The physical characteristics of your dust will impact the design of your dust collection system. Is your dust coarse and abrasive, or is it ultra-fine and hard to capture? How much dust are you producing? Is the dust wet, oily or sticky? Is the dust agglomerative (tending to stick together in masses)? These factors will influence filter selection as well as other aspects of system design such as filter pulsing frequency, air velocity and air-to-cloth ratio (the ratio of air velocity in cubic feet per minute to the area of filter media in square feet).

  • Coarse, abrasive dust from seed hulling, milling and grinding may require a dust collector fitted with an abrasive-resistant inlet or drop-out box to protect the filters.
  • For ultra-fine dust, you may need a filter with a higher MERV rating, such as a MERV 15 or higher. In some cases, a HEPA after-filter may be added to the dust collector.
  • Hygroscopic (moisture-absorbing) dusts can quickly cake onto filters. Coated filters allow more effective shedding of hygroscopic dusts. Other dusts, like sugar dust, may form a solid crust on filters. In these situations, a washable filter medium may be required.

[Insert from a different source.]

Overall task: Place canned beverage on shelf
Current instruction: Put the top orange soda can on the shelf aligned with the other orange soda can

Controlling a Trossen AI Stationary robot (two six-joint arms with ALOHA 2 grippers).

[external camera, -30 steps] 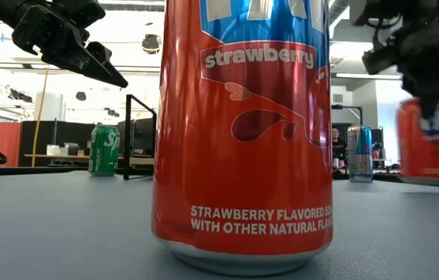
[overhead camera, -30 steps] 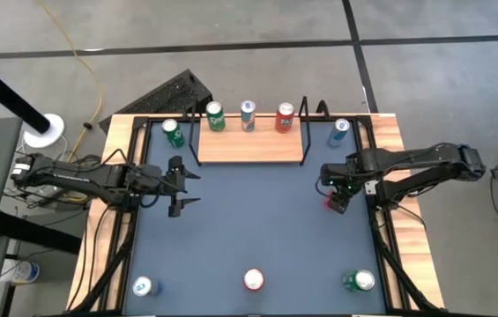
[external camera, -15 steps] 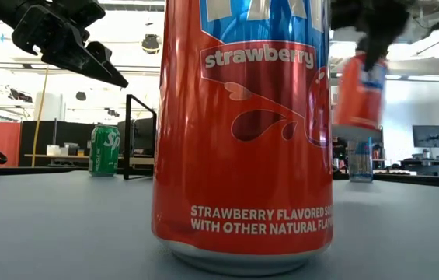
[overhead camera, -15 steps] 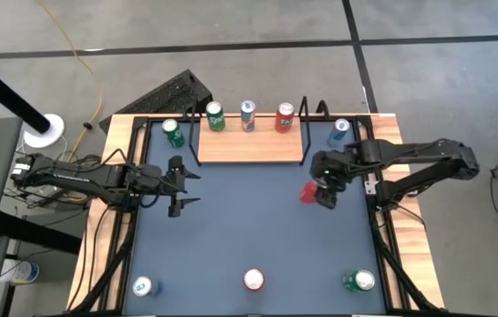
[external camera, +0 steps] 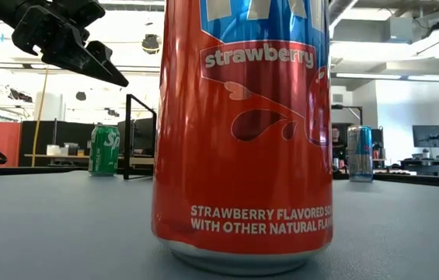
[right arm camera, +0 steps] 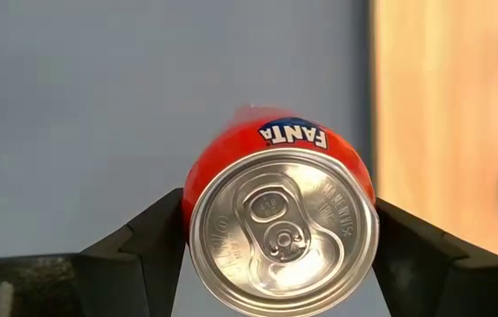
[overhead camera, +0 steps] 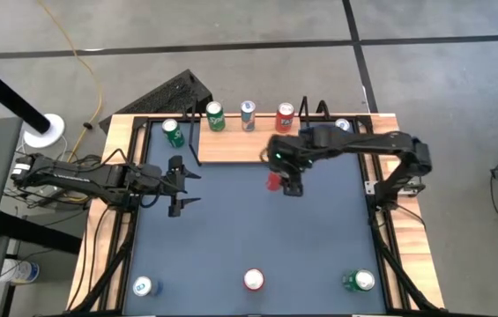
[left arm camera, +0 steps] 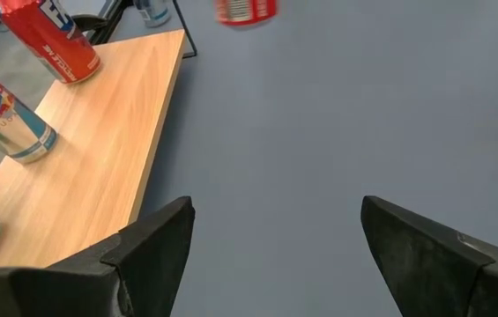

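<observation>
Now the right claw (overhead camera: 286, 182) grips a red Fanta can (right arm camera: 279, 220); left claw (overhead camera: 181, 185) gapes empty.

**Where everything sits on my table**

I see the shelf (overhead camera: 250, 148) at the back middle of the table (overhead camera: 231, 238). Three cans (overhead camera: 248, 115) stand in a row along its back edge. One can (overhead camera: 173, 133) stands just left of the shelf, and another (overhead camera: 343, 126) stands to its right. My right gripper (overhead camera: 289, 182) holds a can (right arm camera: 279, 217) above the table, just in front of the shelf. My left gripper (overhead camera: 183, 182) waits, open, on the left side. Three more cans (overhead camera: 254, 280) stand along the front edge.
</observation>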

5.    How sensitive is your application to fugitive dust?

The importance of dust control will vary between applications. For early-stage applications such as bulk ingredient transport and storage, hulling or milling, some fugitive dust in the environment may be acceptable, as long as it does not create concerns for employee health or comfort, combustion or microbial contamination. At the other end of the spectrum, most packaging environments must be kept pristine—even a small amount of dust outside the inner packaging of a cracker box, for example, may be undesirable. Specialized hoods and positive and negative pressure zones may be needed to maximize dust collection efficiency and keep dust away from sensitive environments.

Selecting the right dust control solution for food applications

When working with an air filtration system designer, or a dust collection company, make sure they take the time to understand your dust type, processes and requirements. For most facilities, a cartridge-style dust collector provides the best combination of filtration efficiency and performance in the smallest possible footprint. In addition to dust collector selection and placement, system designers will need to consider appropriate hood or enclosure types for each production line or process, ductwork design, the use of positive and negative pressure zones, filter media selection, and the need for secondary air filtration, ventilation or makeup air systems. For complex installations, system designers may even use computational fluid dynamics to understand airflow patterns in the building and how dust collection, ventilation and HVAC systems will all work together to control the flow of dust through the space.

Effective dust control is essential for meeting regulatory requirements, ensuring the safety of food products, and maintaining a safe, comfortable work environment for employees. It’s worth the investment to hire a system designer who will take the time to get it right.

Sean Procunier is country manager – Canada, RoboVent.